04/03/2026
I know this has been written about and highlighted already. But this IS the very essence of the book. Surely this time we cannot simply look away.
Charlotte Dujardin footage is back in the press, and however uncomfortable it is, we cannot look away. What makes moments like this difficult is not simply the individual involved; it is what they expose. They force us to pause and consider what we are actually seeing — and perhaps more importantly, what we may have gradually come to accept as normal within equestrian culture.
When we watch a horse showing signs of tension, conflict or confusion and the pressure continues, it can create a quiet sense of unease. That discomfort is important. Not because it tells us immediately who is right or wrong, but because it invites us to examine why we feel unsettled. Instead of dismissing that feeling, or rushing to defend or condemn, we might ask ourselves what the horse is communicating in that moment.
Horses speak constantly through their bodies. Through tightening along the topline. Through a mouth that opens or braces. Through a tail swish that is not decorative but expressive. Through the subtle shift of a nervous system moving from regulation into stress. These signals are not minor details; they are information. And whether at Olympic level, area championships, riding clubs or in a private yard, when those signals are repeatedly overridden, we are no longer in conversation — we are in control.

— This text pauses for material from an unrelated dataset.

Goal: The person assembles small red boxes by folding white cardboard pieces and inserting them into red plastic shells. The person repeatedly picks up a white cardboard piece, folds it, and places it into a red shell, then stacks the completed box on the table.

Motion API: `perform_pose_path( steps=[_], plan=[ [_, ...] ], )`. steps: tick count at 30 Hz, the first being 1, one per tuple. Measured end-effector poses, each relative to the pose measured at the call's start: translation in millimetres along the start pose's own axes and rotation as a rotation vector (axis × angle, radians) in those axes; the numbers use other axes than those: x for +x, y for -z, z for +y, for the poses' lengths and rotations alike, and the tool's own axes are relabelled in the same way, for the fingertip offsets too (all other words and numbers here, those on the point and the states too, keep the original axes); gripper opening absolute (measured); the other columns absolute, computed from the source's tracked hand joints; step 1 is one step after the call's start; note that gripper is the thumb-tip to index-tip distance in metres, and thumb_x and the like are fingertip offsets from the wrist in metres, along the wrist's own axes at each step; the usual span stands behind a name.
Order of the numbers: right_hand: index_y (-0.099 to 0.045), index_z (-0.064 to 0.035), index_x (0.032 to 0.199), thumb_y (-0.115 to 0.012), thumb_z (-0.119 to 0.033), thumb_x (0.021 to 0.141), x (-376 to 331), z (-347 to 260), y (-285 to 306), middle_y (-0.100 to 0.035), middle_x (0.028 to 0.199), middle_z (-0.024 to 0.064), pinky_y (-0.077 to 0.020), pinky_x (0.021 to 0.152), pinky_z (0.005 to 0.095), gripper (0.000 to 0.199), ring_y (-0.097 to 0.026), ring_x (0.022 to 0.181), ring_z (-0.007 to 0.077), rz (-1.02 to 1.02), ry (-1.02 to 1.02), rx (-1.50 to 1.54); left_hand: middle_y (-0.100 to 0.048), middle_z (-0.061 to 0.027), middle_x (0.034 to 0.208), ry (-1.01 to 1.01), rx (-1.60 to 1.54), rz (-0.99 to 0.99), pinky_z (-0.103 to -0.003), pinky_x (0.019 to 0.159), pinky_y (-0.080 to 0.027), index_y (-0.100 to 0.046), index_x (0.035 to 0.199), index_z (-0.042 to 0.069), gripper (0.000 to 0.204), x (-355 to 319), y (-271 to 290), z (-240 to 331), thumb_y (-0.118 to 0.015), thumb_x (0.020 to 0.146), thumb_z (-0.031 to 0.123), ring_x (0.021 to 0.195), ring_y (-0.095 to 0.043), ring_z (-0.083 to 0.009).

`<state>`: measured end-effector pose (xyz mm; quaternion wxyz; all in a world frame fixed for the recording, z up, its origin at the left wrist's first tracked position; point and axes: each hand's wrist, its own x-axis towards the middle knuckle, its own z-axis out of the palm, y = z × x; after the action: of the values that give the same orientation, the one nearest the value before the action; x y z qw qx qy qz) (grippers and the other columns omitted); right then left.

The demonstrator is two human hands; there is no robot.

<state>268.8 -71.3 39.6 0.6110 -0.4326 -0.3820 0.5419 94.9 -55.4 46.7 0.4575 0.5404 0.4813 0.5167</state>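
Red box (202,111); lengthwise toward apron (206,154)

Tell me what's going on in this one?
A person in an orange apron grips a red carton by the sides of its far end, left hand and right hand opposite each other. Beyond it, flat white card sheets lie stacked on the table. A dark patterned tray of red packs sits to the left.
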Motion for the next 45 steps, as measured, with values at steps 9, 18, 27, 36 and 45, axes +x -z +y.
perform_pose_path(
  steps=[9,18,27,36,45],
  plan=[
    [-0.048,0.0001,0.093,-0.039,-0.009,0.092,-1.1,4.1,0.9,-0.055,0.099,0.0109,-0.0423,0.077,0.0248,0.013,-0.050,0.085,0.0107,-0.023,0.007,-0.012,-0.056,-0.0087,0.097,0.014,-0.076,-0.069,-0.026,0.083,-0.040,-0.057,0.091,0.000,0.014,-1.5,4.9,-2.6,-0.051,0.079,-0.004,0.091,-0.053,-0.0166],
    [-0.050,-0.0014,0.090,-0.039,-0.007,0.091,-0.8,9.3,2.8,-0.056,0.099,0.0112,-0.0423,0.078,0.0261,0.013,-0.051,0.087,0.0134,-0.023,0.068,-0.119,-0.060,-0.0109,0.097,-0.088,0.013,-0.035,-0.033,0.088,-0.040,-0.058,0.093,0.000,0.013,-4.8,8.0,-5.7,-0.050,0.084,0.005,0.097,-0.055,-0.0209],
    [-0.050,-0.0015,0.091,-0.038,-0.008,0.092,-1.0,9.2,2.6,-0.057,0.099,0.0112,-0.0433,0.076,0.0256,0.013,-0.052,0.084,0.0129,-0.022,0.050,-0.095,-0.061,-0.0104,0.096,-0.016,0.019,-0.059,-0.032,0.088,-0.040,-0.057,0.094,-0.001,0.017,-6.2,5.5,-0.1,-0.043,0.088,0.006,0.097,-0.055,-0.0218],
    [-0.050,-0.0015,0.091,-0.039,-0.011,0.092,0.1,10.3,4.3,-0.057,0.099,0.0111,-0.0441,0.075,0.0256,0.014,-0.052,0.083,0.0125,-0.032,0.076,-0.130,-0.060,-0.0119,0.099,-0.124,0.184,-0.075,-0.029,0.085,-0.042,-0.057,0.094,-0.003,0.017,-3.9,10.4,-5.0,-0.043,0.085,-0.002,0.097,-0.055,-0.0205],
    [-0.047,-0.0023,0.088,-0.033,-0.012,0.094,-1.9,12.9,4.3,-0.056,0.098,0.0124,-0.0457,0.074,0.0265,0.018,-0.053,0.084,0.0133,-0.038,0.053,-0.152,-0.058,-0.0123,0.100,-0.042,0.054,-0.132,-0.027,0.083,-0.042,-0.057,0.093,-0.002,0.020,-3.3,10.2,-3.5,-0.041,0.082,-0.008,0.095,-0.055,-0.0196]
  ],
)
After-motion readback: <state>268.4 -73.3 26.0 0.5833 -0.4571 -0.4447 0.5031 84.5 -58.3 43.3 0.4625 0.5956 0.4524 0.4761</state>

This is not about condemning a sport. Many of us love equestrian sport and the skill, dedication and partnership it can represent at its best. But it is also true that parts of equestrian culture have normalised pushing beyond what the horse is clearly expressing. When we feel uneasy witnessing that, we should not turn away from the feeling. We should become curious about it. Because horses do not choose medals or rankings, they seek safety, clarity and consistency. When safety is compromised in pursuit of outcome, something essential shifts in the relationship.
For a while now, I have been writing about this tension — about the need to step back to Horse, with a capital H, and giving a voice to the horse. To recognise the horse not as a vehicle for ambition, but as a sentient being whose communication is constant, subtle and honest. Our work at Horserenity CIC, and the book that is growing from it, are rooted in a simple, but often challenging principle: regulation before performance, relationship before result. Skill and excellence matter, but they must be built on a foundation of emotional safety and genuine partnership.
At Kites Farm, our horses live at liberty and have choice in their interactions. If something does not feel right, they step away — and we pay attention. That is not a disruption to the work; it is the work. It is information about how the interaction is being experienced. Welfare is not just about feeding regimes or veterinary checks., it includes emotional experience, the state of the nervous system, and whether the horse feels safe within the relationship.
The headlines this week are uncomfortable, and perhaps they should be. Not so that we can react loudly or divide into camps, but so that we can look more closely at what we are seeing and at the standards we are willing to uphold. The horse has always been communicating. The question is whether we are prepared to remain present long enough — and humble enough — to truly listen.